The collection consists of photographic prints, negatives, art prints, drawings, paintings, silhouettes, postcards, and motion picture film created or collected by Charles Augustus Lindbergh and Anne Morrow Lindbergh. The collection primarily documents the life and interests of Charles Augustus Lindbergh and Anne Morrow Lindbergh, including childhoods, aviation and writing careers, expeditions and travels, and families. The bulk of the pictures document Charles Augustus Lindbergh’s career in aviation, including his airmail service, barnstorming, historic solo transatlantic flight in the Spirit of St. Louis, and post flight interest in him by the media. The collection also provides researchers some of the earliest aerial views of the Southwest United States, Mexico and Latin America, Canada, Japan, China, and North Atlantic regions taken by the Lindberghs during their scientific aerial explorations and travels; documentation of the aviation industry including pioneers, early airplanes, air fields, and the use of aviation in the military, particularly during World War II. Additional photographs depict various immediate and extended Lindbergh, Land, Lodge, and Morrow relations as well as friends and acquaintances.
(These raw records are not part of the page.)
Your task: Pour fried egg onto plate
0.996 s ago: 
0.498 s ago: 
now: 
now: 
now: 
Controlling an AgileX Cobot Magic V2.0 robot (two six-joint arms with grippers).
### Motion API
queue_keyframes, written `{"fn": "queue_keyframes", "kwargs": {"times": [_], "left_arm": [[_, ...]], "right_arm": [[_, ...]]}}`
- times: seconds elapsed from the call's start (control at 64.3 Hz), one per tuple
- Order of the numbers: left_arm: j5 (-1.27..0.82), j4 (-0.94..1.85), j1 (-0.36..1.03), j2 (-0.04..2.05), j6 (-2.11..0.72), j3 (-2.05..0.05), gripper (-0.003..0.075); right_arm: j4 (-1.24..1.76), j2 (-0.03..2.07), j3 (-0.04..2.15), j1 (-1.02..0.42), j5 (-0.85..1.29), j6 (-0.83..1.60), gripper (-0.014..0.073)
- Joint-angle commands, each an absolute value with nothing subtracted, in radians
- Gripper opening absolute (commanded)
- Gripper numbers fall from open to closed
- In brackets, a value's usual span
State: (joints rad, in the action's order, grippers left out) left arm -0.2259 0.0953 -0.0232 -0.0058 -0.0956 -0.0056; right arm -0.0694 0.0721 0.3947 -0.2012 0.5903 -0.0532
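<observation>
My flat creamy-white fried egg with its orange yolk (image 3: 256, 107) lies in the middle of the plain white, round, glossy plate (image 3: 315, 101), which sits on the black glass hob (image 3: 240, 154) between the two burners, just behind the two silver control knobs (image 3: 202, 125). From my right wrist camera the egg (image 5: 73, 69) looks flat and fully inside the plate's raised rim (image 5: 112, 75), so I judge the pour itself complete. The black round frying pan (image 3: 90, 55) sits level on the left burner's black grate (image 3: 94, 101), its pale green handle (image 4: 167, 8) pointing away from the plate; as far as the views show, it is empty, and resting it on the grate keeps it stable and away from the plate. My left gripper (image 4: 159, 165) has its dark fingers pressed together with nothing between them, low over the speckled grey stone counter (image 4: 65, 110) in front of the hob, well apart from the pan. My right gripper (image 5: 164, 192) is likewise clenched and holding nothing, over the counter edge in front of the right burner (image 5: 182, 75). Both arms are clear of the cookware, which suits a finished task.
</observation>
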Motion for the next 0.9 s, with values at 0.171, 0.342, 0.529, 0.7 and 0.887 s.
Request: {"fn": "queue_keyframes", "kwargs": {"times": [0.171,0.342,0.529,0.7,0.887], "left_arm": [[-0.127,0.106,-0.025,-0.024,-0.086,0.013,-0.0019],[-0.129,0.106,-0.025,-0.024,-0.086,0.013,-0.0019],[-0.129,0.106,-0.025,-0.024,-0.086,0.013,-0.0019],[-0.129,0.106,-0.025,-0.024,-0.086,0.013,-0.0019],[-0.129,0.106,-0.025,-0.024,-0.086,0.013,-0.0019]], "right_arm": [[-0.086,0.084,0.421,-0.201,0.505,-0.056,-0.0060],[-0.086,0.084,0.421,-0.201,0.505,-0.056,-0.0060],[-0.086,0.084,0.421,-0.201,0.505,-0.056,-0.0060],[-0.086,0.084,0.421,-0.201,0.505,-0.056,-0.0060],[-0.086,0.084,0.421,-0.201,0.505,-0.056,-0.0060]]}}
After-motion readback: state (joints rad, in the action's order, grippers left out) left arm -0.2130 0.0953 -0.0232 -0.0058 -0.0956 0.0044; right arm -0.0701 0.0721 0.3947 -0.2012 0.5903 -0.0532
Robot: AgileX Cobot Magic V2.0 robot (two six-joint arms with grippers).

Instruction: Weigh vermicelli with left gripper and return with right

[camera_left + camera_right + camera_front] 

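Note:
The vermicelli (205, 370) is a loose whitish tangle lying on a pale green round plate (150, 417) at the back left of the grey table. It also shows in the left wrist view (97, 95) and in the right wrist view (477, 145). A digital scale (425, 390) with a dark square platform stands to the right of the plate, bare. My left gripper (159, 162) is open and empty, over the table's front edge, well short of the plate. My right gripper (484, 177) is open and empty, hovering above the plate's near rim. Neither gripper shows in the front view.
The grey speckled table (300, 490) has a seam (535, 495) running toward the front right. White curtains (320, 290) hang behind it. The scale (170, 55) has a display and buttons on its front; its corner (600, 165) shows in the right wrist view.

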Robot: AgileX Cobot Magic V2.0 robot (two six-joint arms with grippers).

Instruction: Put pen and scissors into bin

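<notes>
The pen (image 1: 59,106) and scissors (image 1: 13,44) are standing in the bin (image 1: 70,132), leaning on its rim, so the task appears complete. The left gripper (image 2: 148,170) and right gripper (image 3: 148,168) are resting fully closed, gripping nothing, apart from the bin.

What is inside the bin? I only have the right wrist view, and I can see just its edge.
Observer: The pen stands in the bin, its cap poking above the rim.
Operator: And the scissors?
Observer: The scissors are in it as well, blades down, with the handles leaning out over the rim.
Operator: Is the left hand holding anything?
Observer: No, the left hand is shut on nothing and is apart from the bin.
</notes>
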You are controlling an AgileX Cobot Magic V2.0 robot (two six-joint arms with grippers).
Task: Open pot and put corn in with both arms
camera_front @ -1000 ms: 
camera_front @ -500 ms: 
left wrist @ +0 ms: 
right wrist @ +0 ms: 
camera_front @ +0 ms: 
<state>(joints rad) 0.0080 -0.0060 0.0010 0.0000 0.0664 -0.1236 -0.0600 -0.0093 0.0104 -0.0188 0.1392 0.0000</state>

The collection includes pictures from various sources. In addition to photographs taken by or for Charles Augustus Lindbergh and Anne Morrow Lindbergh, the collection includes photographs and art work handed down through their families, copies of photographs from the press and from libraries and archive collections, as well as photographs and artwork sent to the Lindberghs by members of the public. Due to the difficulty of identifying negatives and the existence of multiple copies, there is some duplication across series and folders.

Dates

  • Circa 1840-1983

Creator

Conditions Governing Access

Original audiovisual materials, as well as preservation and duplicating masters, may not be played. Researchers must consult use copies, or if none exist must pay for a use copy, which is retained by the repository. Researchers wishing to obtain an additional copy for their personal use should consult Copying Services information on the Manuscripts and Archives web site.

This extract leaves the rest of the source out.